De kantonrechter bestrijdt de feitelijke grondslag van het verzoek en voert daartoe - verkort en zakelijk weergegeven - aan:
2.2.1
Op 30 mei 2011 is in deze procedure, na beraad nadat gedaagde (verzoekster) had geantwoord, tijdens mijn vakantie een rolbeslissing uitgesproken waarin is bepaald dat na antwoord de procedure zal worden voortgezet middels re- en dupliek. Ik heb verzoekster nimmer gezien of gesproken en de beschuldigingen aan mijn persoon werp ik dan ook verre van mij.
3. De beoordeling
3.1
Verzoekster heeft zowel mondeling telefonisch bij de secretaris van de wrakingskamer, als schriftelijk in voormelde brief van 15 juni 2011 laten weten verhinderd te zijn ter zitting te verschijnen, zonder daarbij te laten weten waarin die verhindering gelegen is en zonder een verzoek tot aanhouding van de behandeling te doen. De rechtbank ziet geen redenen om ambtshalve tot aanhouding van de mondelinge behandeling te beslissen en zal thans een beschikking geven.
3.2
Wraking is een middel ter verzekering van de onafhankelijkheid en onpartijdigheid van de rechter. Bij de beoordeling van een beroep op het ontbreken van onpartijdigheid van de rechter dient voorop te staan dat een rechter uit hoofde van zijn aanstelling moet worden vermoed onpartijdig te zijn, tenzij zich uitzonderlijke omstandigheden voordoen die zwaarwegende aanwijzingen opleveren voor het oordeel dat een rechter jegens een partij een vooringenomenheid koestert, althans dat de bij deze partij dienaangaande bestaande vrees objectief gerechtvaardigd is.
3.3
De rechtbank is van oordeel dat van het vorenstaande in dit geval geen sprake is en overweegt daartoe het volgende:
De kantonrechter heeft gesteld dat hij verzoekster nooit heeft gesproken of gezien. Voorts heeft hij aangevoerd dat de aan het verzoek ten grondslag gelegde feiten elke grondslag missen. Verzoekster heeft die verwijten niet aannemelijk gemaakt en ze zijn ook overigens niet aannemelijk geworden. De wraking is derhalve niet gegrond. Het verzoek moet worden afgewezen.
4. De beslissing
wijst af het verzoek tot wraking van [naam kantonrechter].

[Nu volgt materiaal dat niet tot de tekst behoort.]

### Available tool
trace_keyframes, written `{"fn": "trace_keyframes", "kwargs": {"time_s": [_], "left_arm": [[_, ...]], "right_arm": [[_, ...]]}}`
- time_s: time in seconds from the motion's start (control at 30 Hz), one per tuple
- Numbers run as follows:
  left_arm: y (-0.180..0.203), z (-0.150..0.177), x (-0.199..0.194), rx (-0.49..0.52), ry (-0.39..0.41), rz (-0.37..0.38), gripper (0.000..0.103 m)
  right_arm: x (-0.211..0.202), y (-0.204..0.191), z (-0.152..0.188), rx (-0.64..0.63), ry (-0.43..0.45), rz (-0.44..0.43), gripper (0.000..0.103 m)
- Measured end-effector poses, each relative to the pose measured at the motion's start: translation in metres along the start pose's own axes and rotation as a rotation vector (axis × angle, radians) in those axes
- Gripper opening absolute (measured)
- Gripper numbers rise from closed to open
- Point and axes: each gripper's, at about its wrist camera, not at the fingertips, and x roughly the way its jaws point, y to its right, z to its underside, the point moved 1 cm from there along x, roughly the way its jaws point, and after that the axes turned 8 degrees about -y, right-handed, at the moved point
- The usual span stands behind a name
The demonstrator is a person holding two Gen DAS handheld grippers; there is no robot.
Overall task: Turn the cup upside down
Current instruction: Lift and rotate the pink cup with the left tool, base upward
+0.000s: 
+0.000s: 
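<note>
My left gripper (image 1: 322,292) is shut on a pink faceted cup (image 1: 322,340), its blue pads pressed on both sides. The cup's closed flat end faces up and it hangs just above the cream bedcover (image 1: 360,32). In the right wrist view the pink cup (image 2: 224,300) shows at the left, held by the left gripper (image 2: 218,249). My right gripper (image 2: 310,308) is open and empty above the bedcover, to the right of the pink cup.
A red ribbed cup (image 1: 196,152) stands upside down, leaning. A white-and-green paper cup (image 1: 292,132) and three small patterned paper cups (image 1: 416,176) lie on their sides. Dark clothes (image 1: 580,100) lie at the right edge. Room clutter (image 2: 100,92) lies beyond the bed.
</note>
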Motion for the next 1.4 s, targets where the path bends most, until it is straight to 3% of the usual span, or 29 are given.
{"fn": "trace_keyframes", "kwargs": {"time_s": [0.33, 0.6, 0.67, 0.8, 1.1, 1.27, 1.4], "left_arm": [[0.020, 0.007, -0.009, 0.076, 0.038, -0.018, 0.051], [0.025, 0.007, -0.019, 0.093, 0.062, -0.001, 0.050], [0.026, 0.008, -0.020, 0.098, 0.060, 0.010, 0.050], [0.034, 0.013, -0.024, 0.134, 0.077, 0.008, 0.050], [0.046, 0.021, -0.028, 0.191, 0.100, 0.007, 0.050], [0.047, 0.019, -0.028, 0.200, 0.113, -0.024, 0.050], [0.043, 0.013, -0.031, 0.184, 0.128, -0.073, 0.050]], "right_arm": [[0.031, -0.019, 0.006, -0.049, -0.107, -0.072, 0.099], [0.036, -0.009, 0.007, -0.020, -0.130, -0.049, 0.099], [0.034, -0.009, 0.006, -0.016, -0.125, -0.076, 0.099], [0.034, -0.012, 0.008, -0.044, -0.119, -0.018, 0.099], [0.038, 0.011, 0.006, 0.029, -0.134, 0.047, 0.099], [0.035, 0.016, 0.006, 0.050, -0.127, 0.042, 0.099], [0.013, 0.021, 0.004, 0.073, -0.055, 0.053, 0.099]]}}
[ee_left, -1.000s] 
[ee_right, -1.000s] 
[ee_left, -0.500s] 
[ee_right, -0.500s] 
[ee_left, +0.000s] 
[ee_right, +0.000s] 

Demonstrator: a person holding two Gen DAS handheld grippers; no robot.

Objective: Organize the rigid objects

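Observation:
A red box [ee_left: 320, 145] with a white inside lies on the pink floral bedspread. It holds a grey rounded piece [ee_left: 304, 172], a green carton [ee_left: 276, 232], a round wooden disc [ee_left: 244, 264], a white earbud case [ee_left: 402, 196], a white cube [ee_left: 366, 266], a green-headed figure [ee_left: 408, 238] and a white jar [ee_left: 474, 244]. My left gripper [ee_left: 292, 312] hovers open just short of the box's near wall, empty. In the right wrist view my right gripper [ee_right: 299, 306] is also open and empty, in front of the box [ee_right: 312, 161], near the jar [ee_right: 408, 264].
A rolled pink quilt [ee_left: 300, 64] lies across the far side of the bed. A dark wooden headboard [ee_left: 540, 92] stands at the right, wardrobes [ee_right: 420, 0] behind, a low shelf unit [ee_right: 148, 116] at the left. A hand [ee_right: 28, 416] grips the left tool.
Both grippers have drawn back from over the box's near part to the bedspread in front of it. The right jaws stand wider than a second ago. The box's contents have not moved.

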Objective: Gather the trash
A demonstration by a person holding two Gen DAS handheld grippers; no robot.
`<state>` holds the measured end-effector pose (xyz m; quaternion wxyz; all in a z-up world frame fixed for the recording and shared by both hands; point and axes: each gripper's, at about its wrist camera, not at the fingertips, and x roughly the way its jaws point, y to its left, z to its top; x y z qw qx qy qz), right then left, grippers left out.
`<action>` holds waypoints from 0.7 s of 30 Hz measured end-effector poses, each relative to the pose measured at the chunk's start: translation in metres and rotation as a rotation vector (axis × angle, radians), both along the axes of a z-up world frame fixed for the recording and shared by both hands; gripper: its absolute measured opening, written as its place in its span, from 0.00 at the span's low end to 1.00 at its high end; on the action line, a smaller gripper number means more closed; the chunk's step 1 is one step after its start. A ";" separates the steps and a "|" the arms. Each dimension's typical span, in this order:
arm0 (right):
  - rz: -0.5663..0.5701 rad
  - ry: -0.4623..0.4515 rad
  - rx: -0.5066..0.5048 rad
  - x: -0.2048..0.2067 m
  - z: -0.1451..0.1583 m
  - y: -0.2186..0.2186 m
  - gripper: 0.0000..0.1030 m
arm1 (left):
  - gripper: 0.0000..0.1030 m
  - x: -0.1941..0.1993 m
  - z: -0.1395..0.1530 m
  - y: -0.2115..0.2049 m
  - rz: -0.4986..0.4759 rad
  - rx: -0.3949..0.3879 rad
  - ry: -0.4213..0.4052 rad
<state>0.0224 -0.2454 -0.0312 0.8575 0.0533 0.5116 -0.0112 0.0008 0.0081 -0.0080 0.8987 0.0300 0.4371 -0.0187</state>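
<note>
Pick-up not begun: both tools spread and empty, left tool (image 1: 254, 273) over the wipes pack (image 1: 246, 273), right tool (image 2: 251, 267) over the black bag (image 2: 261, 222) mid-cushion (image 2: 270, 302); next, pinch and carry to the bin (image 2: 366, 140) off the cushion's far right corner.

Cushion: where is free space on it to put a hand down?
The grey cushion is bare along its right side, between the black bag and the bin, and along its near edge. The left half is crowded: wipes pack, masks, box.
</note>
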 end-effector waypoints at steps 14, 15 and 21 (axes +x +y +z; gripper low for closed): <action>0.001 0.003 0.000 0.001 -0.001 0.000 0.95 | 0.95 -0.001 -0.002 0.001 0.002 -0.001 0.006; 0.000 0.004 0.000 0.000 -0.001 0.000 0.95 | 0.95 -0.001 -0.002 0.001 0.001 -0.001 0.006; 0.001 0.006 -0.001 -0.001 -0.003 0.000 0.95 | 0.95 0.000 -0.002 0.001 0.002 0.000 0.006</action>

Deze beslissing is gegeven op 24 juni 2011 door mr. M.F.L.M. van der Grinten, voorzitter, mr. P.H. Veling en mr. L.A.C. van Nifterick, rechters.
Deze beslissing is bij afwezigheid van de voorzitter en de oudste rechter door de jongste rechter uitgesproken ter openbare terechtzitting, in tegenwoordigheid van J.A. Faaij, griffier en is door beide laatstgenoemden ondertekend.